**What is being asked**
The entire listing below needs to be transcribed word for word.
(The records)
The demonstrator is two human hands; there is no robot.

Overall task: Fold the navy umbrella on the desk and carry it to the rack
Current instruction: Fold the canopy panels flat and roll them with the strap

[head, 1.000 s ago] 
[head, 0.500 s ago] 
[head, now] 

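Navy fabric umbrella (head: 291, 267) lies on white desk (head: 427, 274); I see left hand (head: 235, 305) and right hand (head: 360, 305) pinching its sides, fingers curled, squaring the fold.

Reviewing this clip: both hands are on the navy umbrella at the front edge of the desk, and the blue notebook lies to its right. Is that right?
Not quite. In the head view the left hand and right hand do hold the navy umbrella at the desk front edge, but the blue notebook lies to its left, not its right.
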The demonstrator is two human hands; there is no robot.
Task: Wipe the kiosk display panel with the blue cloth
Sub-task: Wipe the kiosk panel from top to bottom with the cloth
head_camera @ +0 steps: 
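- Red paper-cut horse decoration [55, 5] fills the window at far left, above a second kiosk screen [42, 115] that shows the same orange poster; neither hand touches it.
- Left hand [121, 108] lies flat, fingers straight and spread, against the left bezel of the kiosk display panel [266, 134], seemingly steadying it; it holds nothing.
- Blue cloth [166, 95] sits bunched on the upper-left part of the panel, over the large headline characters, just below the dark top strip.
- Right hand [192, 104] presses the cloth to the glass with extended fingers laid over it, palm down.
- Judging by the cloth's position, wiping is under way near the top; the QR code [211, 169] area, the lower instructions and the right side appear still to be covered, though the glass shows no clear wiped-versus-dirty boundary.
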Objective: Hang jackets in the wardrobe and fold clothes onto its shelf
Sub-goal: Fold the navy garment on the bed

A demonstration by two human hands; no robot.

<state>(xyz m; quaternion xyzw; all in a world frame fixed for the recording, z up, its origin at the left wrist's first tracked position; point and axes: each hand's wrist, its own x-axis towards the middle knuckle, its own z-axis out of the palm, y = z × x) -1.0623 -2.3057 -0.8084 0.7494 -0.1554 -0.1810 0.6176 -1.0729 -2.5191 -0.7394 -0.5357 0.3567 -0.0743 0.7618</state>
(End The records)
**Answer to this task**
The demonstrator is two human hands; there is no robot.

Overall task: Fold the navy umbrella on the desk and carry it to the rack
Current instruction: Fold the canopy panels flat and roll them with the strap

[head, 1.000 s ago] 
[head, 0.500 s ago] 
[head, now] 

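Navy fabric umbrella (head: 291, 267) lies on white desk (head: 427, 274); I see left hand (head: 235, 305) and right hand (head: 360, 305) pinching its sides, fingers curled, squaring the fold.

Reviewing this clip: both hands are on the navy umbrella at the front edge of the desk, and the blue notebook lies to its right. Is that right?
Not quite. In the head view the left hand and right hand do hold the navy umbrella at the desk front edge, but the blue notebook lies to its left, not its right.
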The demonstrator is two human hands; there is no robot.
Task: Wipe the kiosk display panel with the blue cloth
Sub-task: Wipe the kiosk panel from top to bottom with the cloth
head_camera @ +0 steps: 
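- Red paper-cut horse decoration [55, 5] fills the window at far left, above a second kiosk screen [42, 115] that shows the same orange poster; neither hand touches it.
- Left hand [121, 108] lies flat, fingers straight and spread, against the left bezel of the kiosk display panel [266, 134], seemingly steadying it; it holds nothing.
- Blue cloth [166, 95] sits bunched on the upper-left part of the panel, over the large headline characters, just below the dark top strip.
- Right hand [192, 104] presses the cloth to the glass with extended fingers laid over it, palm down.
- Judging by the cloth's position, wiping is under way near the top; the QR code [211, 169] area, the lower instructions and the right side appear still to be covered, though the glass shows no clear wiped-versus-dirty boundary.
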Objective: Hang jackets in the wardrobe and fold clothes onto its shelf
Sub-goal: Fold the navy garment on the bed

A demonstration by two human hands; no robot.

<state>(xyz m; quaternion xyzw; all in a world frame fixed for the recording, z up, its origin at the left wrist's first tracked position; point and axes: each hand's wrist, its own x-axis towards the middle knuckle, its own z-axis out of the palm, y = z × x) -1.0623 -2.3057 -0.8084 0.7494 -0.1554 -0.1810 0.6176 -1.0729 -2.5191 -0.7394 -0.5357 0.3567 -0.0743 0.7618</state>

With this, the answer is complete.